Full of running, Anne Power took off a stride too soon, clipped the top of the hurdle and sprawled to the ground as she tried in vain to keep her feet. Walsh was unable to offer an explanation for her lapse, though he didn't believe, as some suggested, that Annie Power had misjudged her take-off because of the shadow cast by the hurdle in front of the flight.
However, she wasn’t the only faller at the last, either, as L'Unique came down independently when held in sixth.
It has been rare for the result of races at the Cheltenham Festival to be significantly affected by mishaps at the final obstacle but, oddly, Willie Mullins had experienced similar reversals of fortune there twice before.
In the 2002 Supreme Novices, Adamant Approach looked all over the winner when quickening readily under Ruby Walsh to take a narrow lead at the last only to fall, presenting the raca to Like-A-Butterfly.

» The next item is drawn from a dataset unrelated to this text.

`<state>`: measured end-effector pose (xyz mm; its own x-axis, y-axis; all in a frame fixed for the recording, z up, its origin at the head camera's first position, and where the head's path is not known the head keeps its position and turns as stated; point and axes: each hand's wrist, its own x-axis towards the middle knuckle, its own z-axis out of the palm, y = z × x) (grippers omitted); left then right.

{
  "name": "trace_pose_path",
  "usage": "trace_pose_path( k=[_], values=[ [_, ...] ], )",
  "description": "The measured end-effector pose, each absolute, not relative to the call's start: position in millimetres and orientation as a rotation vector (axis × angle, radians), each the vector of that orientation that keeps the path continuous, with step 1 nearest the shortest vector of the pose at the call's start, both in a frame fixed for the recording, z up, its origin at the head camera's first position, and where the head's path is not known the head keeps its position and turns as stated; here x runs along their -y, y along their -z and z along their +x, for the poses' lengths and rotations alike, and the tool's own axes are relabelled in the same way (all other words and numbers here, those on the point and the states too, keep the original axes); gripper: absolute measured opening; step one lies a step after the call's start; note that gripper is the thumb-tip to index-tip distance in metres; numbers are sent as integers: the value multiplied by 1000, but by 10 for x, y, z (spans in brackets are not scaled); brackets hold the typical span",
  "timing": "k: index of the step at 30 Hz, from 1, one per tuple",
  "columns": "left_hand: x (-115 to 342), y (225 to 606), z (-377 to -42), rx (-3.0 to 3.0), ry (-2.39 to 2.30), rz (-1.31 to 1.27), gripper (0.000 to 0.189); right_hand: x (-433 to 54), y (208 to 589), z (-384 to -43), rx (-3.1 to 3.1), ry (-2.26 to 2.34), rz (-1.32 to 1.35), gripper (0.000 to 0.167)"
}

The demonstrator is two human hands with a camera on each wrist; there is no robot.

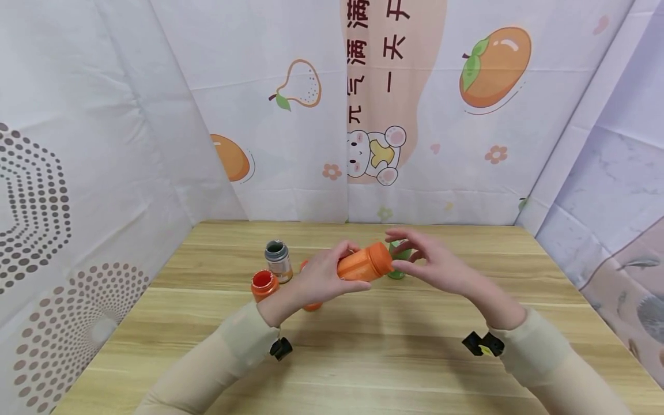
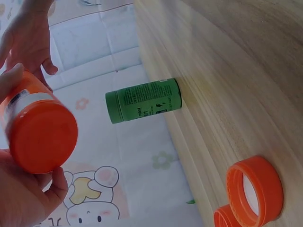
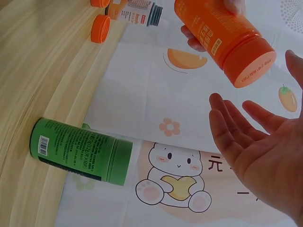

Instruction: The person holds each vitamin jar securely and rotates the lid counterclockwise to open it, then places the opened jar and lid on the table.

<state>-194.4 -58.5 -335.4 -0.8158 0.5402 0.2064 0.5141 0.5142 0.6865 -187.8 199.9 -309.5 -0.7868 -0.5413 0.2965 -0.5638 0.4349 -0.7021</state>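
Observation:
My left hand (image 1: 320, 276) grips an orange bottle (image 1: 358, 266) around its body, holding it tilted above the table with its capped end toward the right. In the right wrist view the ribbed orange lid (image 3: 249, 61) sits on the bottle, and its round bottom faces the left wrist camera. Close to that lid, my right hand (image 1: 438, 265) has its fingers spread and the thumb apart, with nothing in the grasp. Behind the right hand a green bottle (image 2: 147, 100) stands upright on the table, its lid on.
Left of the hands stand an uncapped orange bottle (image 1: 264, 285) and an uncapped grey-necked bottle (image 1: 280, 266). Loose orange lids (image 2: 256, 191) lie on the wooden table (image 1: 363, 357) near my left forearm. A printed white curtain (image 1: 290, 144) hangs behind the table.

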Motion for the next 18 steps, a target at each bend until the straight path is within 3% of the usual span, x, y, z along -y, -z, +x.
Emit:
trace_pose_path(
  k=[18],
  values=[
    [578, 3348, -1916, -2680, -1237, 970, 54, -1890, 3117, -1834, 2698, -1303, 1017, 48]
  ],
)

Eleven years later, Boston Bob (ridden by Paul Townend) was around a length up and had all his rivals in trouble when departing at the final fence in the RSA Chase won by future Gold Cup winner Lord Windermere.
Another race at the latest Festival to feature a dramatic turn of events in the closing stages was the Cross Country Chase. Taking the second last, a "stuffed hurdle', the French-trained favourite Toutancarmont was disputing the lead when jumping badly to his left into another of the more fancied runners Quantitativecasing who was going well on his inner, carrying out that rival on landing as the pair of them careered through the running rail and into Racing Post photographer Patrick McCann, who sustained a broken leg.

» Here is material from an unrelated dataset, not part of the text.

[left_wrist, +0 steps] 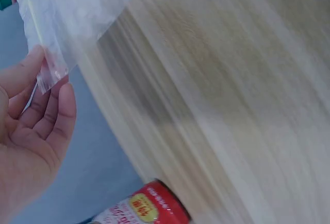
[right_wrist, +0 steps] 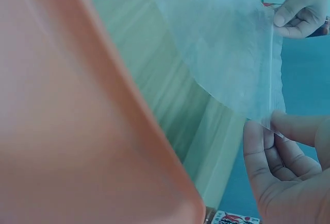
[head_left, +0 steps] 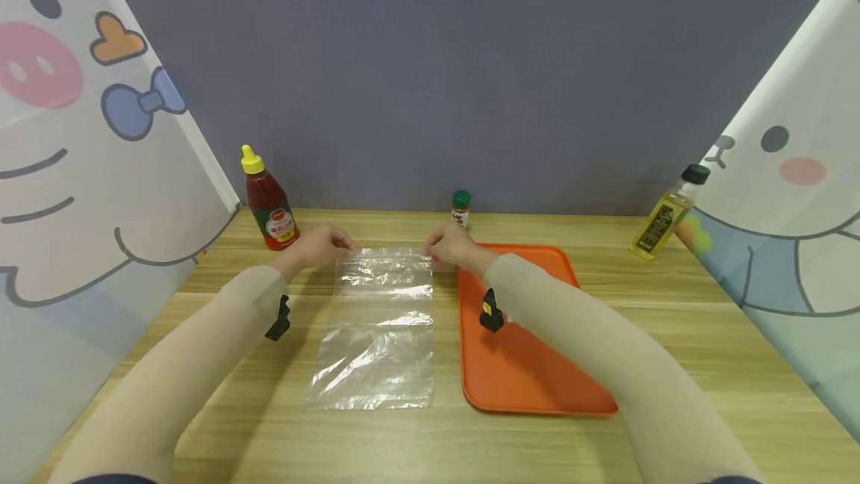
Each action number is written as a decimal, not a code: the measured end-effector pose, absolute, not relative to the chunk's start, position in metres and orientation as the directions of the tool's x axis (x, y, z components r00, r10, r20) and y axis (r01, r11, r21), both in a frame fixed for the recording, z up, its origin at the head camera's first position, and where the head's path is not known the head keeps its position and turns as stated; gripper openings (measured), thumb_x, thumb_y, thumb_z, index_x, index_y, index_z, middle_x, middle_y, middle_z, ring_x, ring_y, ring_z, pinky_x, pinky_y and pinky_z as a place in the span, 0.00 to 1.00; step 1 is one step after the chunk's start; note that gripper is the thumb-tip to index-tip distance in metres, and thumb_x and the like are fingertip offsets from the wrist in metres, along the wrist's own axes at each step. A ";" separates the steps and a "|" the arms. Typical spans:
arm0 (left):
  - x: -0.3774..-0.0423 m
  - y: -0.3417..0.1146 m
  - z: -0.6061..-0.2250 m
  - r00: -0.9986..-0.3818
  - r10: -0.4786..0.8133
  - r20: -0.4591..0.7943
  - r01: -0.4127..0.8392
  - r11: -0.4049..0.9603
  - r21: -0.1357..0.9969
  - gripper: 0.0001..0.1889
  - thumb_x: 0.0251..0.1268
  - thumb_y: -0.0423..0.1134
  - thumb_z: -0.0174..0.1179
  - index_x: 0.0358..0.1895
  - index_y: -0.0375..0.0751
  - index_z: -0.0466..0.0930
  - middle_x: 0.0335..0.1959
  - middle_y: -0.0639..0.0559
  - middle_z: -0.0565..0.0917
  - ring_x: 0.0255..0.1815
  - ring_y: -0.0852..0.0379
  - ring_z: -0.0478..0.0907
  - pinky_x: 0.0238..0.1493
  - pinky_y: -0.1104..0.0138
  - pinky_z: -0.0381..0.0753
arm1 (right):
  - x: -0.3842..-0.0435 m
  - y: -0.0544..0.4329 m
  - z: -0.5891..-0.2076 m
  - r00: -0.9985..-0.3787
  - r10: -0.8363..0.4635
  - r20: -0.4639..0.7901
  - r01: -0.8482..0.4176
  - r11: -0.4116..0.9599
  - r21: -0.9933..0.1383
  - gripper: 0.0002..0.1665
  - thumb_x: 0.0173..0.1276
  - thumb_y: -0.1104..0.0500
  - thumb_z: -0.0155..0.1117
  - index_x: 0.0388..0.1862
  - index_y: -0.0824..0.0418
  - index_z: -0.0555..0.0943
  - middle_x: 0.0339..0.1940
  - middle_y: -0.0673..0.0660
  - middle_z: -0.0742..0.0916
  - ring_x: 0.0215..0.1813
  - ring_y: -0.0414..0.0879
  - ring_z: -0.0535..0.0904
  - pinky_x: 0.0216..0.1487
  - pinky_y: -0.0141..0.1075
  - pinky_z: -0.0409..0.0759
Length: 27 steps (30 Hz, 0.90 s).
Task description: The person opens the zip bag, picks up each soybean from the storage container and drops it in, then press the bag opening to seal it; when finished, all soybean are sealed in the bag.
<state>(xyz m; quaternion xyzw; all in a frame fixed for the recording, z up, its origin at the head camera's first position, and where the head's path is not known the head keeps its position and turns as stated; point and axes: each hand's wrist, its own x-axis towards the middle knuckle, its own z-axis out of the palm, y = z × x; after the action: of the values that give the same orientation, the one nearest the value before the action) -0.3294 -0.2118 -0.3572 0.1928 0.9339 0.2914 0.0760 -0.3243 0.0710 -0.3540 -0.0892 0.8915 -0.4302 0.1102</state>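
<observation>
A clear plastic zip bag [head_left: 383,327] is stretched between both hands, its zip edge at the far end and its body reaching toward the near side of the table. My left hand [head_left: 321,245] pinches the top left corner between thumb and fingers, as the left wrist view shows on the bag [left_wrist: 77,13]. At the opposite corner, my right hand [head_left: 453,246] pinches the zip edge; in the right wrist view thumb and fingertips meet on the bag [right_wrist: 232,64]. The bag looks flat, with nothing visible inside it.
An orange tray [head_left: 537,364] lies right of the bag, partly under the right forearm. A red sauce bottle [head_left: 272,208] with a yellow cap stands at the back left. A green-capped small jar [head_left: 460,208] is behind the right hand. An oil bottle [head_left: 665,219] stands back right.
</observation>
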 end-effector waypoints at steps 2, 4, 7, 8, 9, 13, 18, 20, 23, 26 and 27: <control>-0.326 -0.209 -0.353 -0.913 0.409 -0.006 0.339 0.765 0.547 0.05 0.64 0.32 0.62 0.38 0.34 0.85 0.37 0.43 0.87 0.38 0.52 0.80 0.44 0.60 0.79 | -0.324 0.074 -0.351 -0.957 -0.267 -0.110 -0.078 0.605 -0.793 0.06 0.65 0.65 0.65 0.38 0.69 0.84 0.34 0.62 0.88 0.32 0.50 0.86 0.42 0.39 0.86; -0.322 -0.206 -0.348 -0.911 0.411 0.016 0.355 0.767 0.534 0.04 0.63 0.32 0.63 0.36 0.34 0.85 0.35 0.44 0.87 0.37 0.53 0.80 0.43 0.60 0.80 | -0.323 0.077 -0.347 -0.953 -0.279 -0.114 -0.075 0.586 -0.807 0.06 0.65 0.65 0.65 0.38 0.69 0.84 0.35 0.61 0.88 0.35 0.51 0.86 0.45 0.42 0.86; -0.314 -0.201 -0.342 -0.910 0.410 0.058 0.378 0.766 0.520 0.03 0.61 0.32 0.64 0.34 0.34 0.85 0.32 0.45 0.87 0.34 0.54 0.81 0.42 0.59 0.82 | -0.321 0.081 -0.339 -0.950 -0.290 -0.115 -0.071 0.559 -0.826 0.07 0.65 0.65 0.66 0.39 0.68 0.83 0.36 0.60 0.87 0.36 0.52 0.85 0.48 0.45 0.85; -0.312 -0.199 -0.340 -0.911 0.406 0.073 0.383 0.768 0.513 0.03 0.61 0.32 0.65 0.34 0.34 0.85 0.31 0.46 0.87 0.33 0.55 0.81 0.41 0.60 0.82 | -0.320 0.083 -0.336 -0.949 -0.296 -0.111 -0.075 0.553 -0.830 0.07 0.65 0.65 0.66 0.39 0.69 0.83 0.36 0.61 0.87 0.36 0.51 0.85 0.48 0.46 0.85; -0.309 -0.198 -0.338 -0.912 0.400 0.087 0.386 0.769 0.509 0.03 0.60 0.32 0.65 0.33 0.35 0.85 0.30 0.46 0.87 0.32 0.55 0.81 0.40 0.60 0.82 | -0.318 0.084 -0.334 -0.947 -0.302 -0.109 -0.079 0.550 -0.831 0.07 0.65 0.65 0.66 0.39 0.68 0.83 0.36 0.61 0.87 0.36 0.50 0.85 0.49 0.47 0.85; -0.297 -0.194 -0.332 -0.909 0.387 0.155 0.412 0.778 0.475 0.02 0.59 0.32 0.66 0.30 0.37 0.84 0.27 0.49 0.86 0.29 0.57 0.79 0.35 0.64 0.80 | -0.312 0.089 -0.327 -0.943 -0.324 -0.078 -0.115 0.536 -0.836 0.07 0.64 0.66 0.66 0.38 0.69 0.84 0.34 0.61 0.87 0.33 0.47 0.84 0.51 0.50 0.84; -0.282 -0.190 -0.327 -0.897 0.381 0.224 0.442 0.776 0.449 0.04 0.57 0.32 0.68 0.27 0.40 0.84 0.23 0.51 0.84 0.25 0.59 0.76 0.30 0.68 0.76 | -0.301 0.095 -0.324 -0.932 -0.357 -0.067 -0.134 0.509 -0.850 0.04 0.65 0.66 0.66 0.36 0.68 0.83 0.32 0.61 0.87 0.30 0.43 0.81 0.51 0.52 0.82; -0.276 -0.189 -0.326 -0.889 0.390 0.242 0.459 0.771 0.441 0.04 0.56 0.32 0.69 0.26 0.41 0.84 0.22 0.52 0.84 0.24 0.60 0.76 0.29 0.69 0.76 | -0.296 0.097 -0.323 -0.928 -0.365 -0.077 -0.129 0.508 -0.852 0.04 0.65 0.65 0.66 0.36 0.66 0.83 0.33 0.62 0.87 0.30 0.42 0.80 0.50 0.52 0.82; -0.267 -0.187 -0.323 -0.880 0.403 0.251 0.474 0.769 0.428 0.05 0.55 0.32 0.69 0.25 0.43 0.83 0.21 0.54 0.83 0.24 0.61 0.76 0.28 0.69 0.76 | -0.290 0.098 -0.323 -0.922 -0.379 -0.085 -0.134 0.517 -0.845 0.05 0.65 0.63 0.66 0.36 0.65 0.84 0.34 0.63 0.87 0.30 0.42 0.79 0.50 0.53 0.82; -0.261 -0.185 -0.322 -0.874 0.414 0.252 0.484 0.772 0.411 0.06 0.55 0.33 0.70 0.25 0.44 0.83 0.21 0.55 0.83 0.24 0.62 0.76 0.28 0.69 0.77 | -0.286 0.098 -0.323 -0.914 -0.399 -0.080 -0.158 0.530 -0.833 0.07 0.65 0.62 0.66 0.38 0.66 0.84 0.35 0.63 0.87 0.30 0.41 0.79 0.49 0.52 0.82; -0.260 -0.185 -0.322 -0.874 0.414 0.254 0.484 0.776 0.404 0.06 0.55 0.33 0.70 0.25 0.45 0.83 0.21 0.56 0.82 0.24 0.63 0.76 0.28 0.69 0.76 | -0.285 0.098 -0.322 -0.910 -0.407 -0.073 -0.173 0.536 -0.826 0.08 0.65 0.62 0.66 0.38 0.67 0.84 0.35 0.64 0.87 0.31 0.41 0.78 0.49 0.51 0.83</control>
<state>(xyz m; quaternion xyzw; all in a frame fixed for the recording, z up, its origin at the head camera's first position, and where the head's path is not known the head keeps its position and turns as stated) -0.2595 -0.1847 -0.3222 0.2390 0.9392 0.2345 -0.0755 -0.2846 0.0978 -0.3222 -0.1674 0.8668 -0.4516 0.1295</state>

Overall, though, the latest Festival largely escaped headline-making serious incidents, although the amateur Mr Tom Weston sustained two puncture lungs after a fall from Benbane Head in the Fulke Walwyn Kim Muir and two horsaes were killed at the meeting, Theatre Queen and Rolling Star.
Despite Annie Power's fall, Willie Mullins did at least have the consolation of completing his four-timer when stable-companion Glens Melody, who had been left in the lead, held on to win by a head.

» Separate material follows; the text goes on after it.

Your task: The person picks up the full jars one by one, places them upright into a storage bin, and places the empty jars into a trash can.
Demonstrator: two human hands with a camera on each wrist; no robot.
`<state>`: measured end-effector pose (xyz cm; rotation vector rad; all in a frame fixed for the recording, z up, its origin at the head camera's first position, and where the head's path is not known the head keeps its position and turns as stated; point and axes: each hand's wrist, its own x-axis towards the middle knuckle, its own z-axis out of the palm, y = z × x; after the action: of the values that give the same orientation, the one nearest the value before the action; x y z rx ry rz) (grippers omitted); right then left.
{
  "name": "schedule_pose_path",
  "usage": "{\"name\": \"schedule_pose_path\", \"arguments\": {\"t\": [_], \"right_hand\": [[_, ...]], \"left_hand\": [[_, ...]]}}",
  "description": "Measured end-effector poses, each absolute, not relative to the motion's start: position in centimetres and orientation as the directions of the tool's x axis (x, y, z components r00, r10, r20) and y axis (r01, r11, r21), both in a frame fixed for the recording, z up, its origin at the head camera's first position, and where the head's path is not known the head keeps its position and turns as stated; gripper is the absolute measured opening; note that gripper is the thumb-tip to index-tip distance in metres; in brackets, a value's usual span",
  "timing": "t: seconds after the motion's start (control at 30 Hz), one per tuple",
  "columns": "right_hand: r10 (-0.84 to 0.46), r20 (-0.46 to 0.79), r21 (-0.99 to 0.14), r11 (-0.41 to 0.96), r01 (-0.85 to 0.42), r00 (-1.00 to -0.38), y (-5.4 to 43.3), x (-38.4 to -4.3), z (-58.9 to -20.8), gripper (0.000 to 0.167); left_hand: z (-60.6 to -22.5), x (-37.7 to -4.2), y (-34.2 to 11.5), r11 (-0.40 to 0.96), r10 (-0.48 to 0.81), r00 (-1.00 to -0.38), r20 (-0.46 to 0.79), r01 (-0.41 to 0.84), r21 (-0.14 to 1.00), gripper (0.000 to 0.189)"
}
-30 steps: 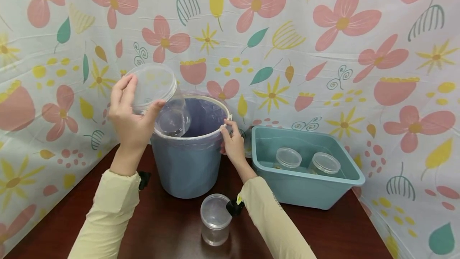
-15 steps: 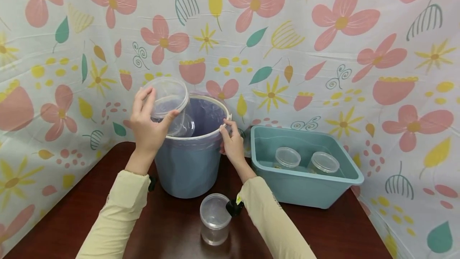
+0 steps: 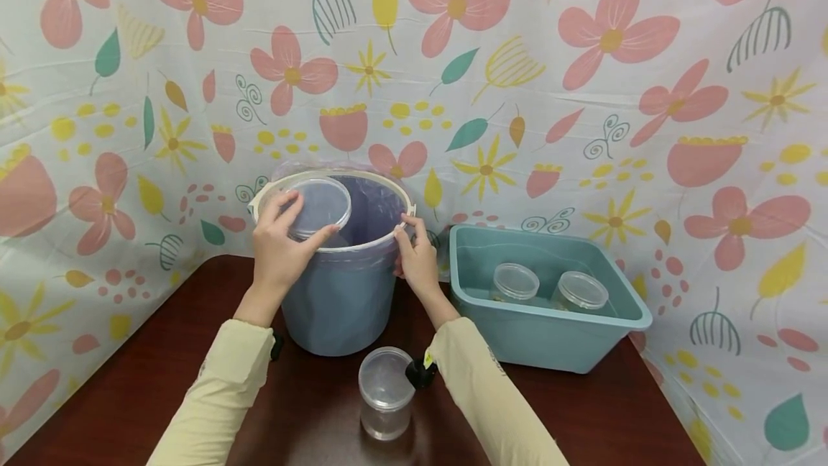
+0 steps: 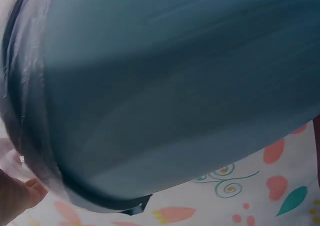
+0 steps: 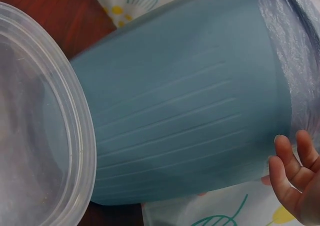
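My left hand (image 3: pixel 281 254) grips a clear, lidded plastic jar (image 3: pixel 321 208) by the edge of its lid. The jar sits low in the mouth of a blue trash bin (image 3: pixel 339 300), its lower part hidden inside. In the left wrist view, the side of the bin fills most of the picture, and only a bit of my left hand (image 4: pixel 17 198) shows. With thumb and fingers, my right hand (image 3: pixel 419 257) pinches the bin's white rim on the right. A second clear jar (image 3: pixel 386 394) stands upright on the table in front of the bin, near my right wrist.
To the right, a teal plastic tub (image 3: pixel 550 336) holds two clear lidded jars, one lidded jar (image 3: pixel 515 281) and another lidded jar (image 3: pixel 582 290). A thin plastic liner (image 3: pixel 382 200) lines the bin. Behind the dark wooden table (image 3: pixel 162 365) hangs a flowered curtain (image 3: pixel 517 92).
My left hand has brought the jar down and to the right, from above the bin's left rim into its mouth. My right hand stays on the rim.
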<state>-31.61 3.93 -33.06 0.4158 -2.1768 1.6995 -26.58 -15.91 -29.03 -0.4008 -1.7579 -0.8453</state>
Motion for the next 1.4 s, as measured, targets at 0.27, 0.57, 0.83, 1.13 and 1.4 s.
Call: {"name": "schedule_pose_path", "arguments": {"t": [0.27, 0.57, 0.83, 1.13, 1.4], "right_hand": [[-0.026, 0.435, -0.874, 0.227, -0.429, -0.900, 3.8, -31.5, -33.0, 0.036], [-0.025, 0.430, -0.875, 0.234, -0.423, -0.903, 3.7, -31.5, -32.9, 0.036], [-0.024, 0.433, -0.873, 0.237, -0.426, -0.901, 3.7, -31.7, -33.0, 0.036], [-0.025, 0.443, -0.866, 0.247, -0.435, -0.896, 3.8, -31.6, -32.9, 0.036], [-0.023, 0.435, -0.869, 0.250, -0.427, -0.900, 3.8, -31.6, -32.9, 0.036]], "left_hand": [[-29.4, -26.4, -16.3, 0.714, -0.129, -0.355, 0.926, 0.615, 0.335, 0.014], [-30.7, -24.9, -16.0, 0.717, -0.109, -0.328, 0.938, 0.628, 0.303, 0.010], [-32.2, -23.0, -14.8, 0.693, -0.116, -0.267, 0.957, 0.668, 0.271, 0.007], [-33.7, -21.5, -13.1, 0.642, -0.099, -0.266, 0.959, 0.719, 0.266, 0.008], [-36.5, -20.6, -11.8, 0.612, -0.050, -0.398, 0.916, 0.713, 0.343, 0.005]]}}
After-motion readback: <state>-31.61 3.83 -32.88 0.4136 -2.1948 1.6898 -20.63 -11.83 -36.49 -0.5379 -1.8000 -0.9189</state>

While the favourite's mishap therefore made no difference to her stable's total on the day, it had huge implications for the betting industry as a whole, in addition to spoiling many individuals' accumulators, Coral described the day as their worst ever at the Festival as Walsh's three winners had all been well backed, but things would have been worse still if all four of the Mullins favourites –‘the four horses of the apocalypse' as bookmakers dubbed them - had won to complete a 14/1 accumulator.
Estimates of how much Annie Power's fall had saved the industry varied considerably, though it's safe to say it ran into tens of millions of pounds, with Ladbrokes claiming 'It would have been worse than Dettori Day in 1996 (Frankie Dettori's Magnificent Seven' at Ascot] if Annie Power hadn't come unstuck."
Annie Power's fall also denied a Grade 1 treble on the day for her owner Rich and Susannah Ricci, earlier successful with Douvan and Faugheen. The Riccis had a third Cheltenham winner when Vautour trotted up in the Golden Miller, but Rich Ricci said on the last day of the meeting that the best moment of the week for him had been seeing Annie Power get to her feet after her fall.